WHAT NEEDS TO BE DONE:
Retype, word for word, every line from the one holding "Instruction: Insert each" through the one holding "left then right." in the entries below, both included, and only those lines.

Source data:
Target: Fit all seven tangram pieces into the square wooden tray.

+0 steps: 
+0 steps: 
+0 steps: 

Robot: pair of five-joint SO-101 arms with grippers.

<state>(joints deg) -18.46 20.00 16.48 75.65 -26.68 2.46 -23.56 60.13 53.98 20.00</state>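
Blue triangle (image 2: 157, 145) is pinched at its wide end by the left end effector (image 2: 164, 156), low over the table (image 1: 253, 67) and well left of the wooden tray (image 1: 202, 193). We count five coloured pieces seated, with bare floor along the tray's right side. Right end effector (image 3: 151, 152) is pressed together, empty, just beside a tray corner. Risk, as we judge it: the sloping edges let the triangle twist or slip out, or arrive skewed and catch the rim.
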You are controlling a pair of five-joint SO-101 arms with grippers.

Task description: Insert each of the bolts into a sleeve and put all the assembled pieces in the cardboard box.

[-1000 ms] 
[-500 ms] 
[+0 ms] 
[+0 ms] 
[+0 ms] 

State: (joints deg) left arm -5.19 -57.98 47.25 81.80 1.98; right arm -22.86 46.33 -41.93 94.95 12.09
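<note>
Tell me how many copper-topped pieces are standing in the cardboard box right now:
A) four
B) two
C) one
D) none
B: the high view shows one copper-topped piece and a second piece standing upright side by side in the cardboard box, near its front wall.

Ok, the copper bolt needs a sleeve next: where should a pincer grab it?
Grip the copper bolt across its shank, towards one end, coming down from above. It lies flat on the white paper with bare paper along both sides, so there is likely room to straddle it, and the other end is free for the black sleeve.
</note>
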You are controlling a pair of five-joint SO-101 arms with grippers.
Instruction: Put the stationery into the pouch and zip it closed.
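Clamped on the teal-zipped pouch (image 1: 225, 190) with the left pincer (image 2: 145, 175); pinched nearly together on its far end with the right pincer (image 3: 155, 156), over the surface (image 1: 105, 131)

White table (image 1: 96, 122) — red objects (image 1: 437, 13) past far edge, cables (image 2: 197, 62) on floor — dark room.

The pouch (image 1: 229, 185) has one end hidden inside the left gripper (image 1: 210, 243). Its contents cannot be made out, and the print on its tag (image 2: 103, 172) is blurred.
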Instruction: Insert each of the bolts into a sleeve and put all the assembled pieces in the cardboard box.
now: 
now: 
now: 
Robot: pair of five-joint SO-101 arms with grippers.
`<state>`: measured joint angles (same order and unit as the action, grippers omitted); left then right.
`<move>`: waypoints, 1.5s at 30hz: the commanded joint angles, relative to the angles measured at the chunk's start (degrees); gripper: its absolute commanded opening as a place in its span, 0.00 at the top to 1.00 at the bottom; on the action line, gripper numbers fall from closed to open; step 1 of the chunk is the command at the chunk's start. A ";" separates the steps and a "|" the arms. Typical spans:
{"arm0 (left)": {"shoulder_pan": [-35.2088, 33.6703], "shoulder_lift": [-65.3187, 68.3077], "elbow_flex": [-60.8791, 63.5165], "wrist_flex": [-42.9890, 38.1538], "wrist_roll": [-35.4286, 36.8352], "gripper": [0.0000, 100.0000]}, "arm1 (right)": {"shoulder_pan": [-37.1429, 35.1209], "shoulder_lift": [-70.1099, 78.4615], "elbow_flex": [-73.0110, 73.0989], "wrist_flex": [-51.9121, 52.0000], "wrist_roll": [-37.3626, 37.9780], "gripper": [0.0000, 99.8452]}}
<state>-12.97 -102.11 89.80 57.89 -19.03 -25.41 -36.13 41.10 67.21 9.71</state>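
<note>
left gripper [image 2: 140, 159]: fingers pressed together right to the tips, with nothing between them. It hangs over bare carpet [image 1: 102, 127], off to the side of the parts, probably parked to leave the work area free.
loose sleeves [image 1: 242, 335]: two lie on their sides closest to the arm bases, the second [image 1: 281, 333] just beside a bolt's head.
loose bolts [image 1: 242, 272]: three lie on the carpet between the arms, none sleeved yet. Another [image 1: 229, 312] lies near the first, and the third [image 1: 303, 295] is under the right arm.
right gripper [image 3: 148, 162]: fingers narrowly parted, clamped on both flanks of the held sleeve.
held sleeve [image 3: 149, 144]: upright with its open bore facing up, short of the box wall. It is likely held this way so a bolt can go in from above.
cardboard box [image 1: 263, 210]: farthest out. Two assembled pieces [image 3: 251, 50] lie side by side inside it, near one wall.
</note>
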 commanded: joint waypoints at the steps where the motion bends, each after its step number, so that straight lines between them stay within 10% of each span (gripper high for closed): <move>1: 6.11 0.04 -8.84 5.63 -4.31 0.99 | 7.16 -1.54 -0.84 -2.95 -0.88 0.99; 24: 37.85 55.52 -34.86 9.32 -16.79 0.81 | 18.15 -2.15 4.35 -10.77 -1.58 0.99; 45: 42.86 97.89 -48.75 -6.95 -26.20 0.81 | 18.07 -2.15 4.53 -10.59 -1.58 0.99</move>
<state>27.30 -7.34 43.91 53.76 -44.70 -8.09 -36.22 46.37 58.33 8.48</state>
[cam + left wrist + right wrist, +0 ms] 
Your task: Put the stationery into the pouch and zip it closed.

TASK OUTPUT:
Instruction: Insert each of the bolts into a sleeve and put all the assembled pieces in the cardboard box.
now: 
now: 
now: 
Robot: pair of five-joint SO-101 arms with grippers.
`<state>`: measured joint angles (same order and unit as the action, grippers omitted); left then right.

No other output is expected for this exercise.